The Constellate Dataset Builder features content from each of the providers below. (Some providers also contain overlapping content.)  All content in Constellate is available to you for analysis, regardless of whether your institution subscribes to the content for access. You may build visualizations by publisher for any of the content provided by JSTOR or Portico.  In addition, you may browse and select for analysis any of the serial titles within Constellate.

JSTOR

JSTOR is a digital library for the intellectually curious.
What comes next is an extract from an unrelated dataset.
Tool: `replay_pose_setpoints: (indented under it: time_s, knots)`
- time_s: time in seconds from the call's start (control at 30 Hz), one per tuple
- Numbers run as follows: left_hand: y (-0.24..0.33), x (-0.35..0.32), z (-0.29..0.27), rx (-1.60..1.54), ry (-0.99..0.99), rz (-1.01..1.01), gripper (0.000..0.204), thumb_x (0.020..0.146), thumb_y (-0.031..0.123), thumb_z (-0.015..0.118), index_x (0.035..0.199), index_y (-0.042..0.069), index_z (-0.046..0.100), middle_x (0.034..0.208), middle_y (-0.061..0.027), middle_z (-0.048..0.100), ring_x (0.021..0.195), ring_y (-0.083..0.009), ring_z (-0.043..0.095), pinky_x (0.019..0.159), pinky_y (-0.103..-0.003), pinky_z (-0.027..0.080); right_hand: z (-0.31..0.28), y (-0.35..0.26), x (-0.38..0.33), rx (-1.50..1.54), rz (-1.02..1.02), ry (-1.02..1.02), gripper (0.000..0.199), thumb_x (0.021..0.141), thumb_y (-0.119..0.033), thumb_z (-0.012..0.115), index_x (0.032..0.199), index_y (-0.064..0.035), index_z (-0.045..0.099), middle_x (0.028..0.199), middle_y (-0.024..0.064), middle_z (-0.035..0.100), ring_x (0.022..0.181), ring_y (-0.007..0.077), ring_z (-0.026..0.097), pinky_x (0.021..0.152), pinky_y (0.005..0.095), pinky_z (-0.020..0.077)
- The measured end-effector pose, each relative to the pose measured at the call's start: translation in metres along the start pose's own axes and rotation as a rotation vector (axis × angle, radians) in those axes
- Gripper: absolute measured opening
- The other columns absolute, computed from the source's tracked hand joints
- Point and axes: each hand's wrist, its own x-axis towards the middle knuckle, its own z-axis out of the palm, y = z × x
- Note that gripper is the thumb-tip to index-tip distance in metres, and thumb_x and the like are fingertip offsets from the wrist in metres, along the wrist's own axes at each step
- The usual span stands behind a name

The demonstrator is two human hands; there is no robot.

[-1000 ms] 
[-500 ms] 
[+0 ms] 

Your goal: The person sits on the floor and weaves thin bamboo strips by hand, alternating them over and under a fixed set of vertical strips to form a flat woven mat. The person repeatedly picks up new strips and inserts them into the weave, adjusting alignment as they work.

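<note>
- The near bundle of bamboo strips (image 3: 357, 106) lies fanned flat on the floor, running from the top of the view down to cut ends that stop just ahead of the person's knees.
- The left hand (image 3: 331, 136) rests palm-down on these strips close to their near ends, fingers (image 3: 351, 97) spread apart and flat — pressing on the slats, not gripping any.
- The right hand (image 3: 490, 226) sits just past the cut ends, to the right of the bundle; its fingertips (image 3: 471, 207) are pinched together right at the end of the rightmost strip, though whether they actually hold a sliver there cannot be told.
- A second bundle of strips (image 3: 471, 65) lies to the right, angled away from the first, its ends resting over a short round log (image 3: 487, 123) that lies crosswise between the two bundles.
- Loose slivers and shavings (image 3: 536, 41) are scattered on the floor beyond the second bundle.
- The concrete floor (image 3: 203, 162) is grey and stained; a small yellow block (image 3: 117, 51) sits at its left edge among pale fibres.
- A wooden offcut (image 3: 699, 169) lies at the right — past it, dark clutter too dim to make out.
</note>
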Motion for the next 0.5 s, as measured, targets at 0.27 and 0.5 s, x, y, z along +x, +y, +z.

We help everyone discover, share, and connect valuable ideas.

Content Type: journal articles, book chapters, research reports, pamhphlets
Size: over 12 million documents
Document Publication Date Distribution:

Distribution of JSTOR Content in Constellate by Year from 1700-Current

Metadata Quality: High
Text Accuracy: High
Download Availability:

Metadata Unigrams Bigrams Trigrams Full-Text
Early Journal Content (EJC) yes yes yes yes yes
Archive Collections (outside of EJC) yes yes yes yes no
Open Access Books yes yes yes yes yes
Research Reports yes yes yes yes yes
19th Century British Pamphlets yes yes yes yes no

Important Considerations: Most of JSTOR’s journal titles are impacted by the “moving wall.” The moving wall is an agreement with the journal publishers on how many years behind the current year JSTOR will remain. For example, if it is 2020, a journal with a 5-year moving wall will only have content through 2014 available for access in JSTOR and analysis in Constellate.

Portico

Portico works with libraries and publishers to preserve scholarly content.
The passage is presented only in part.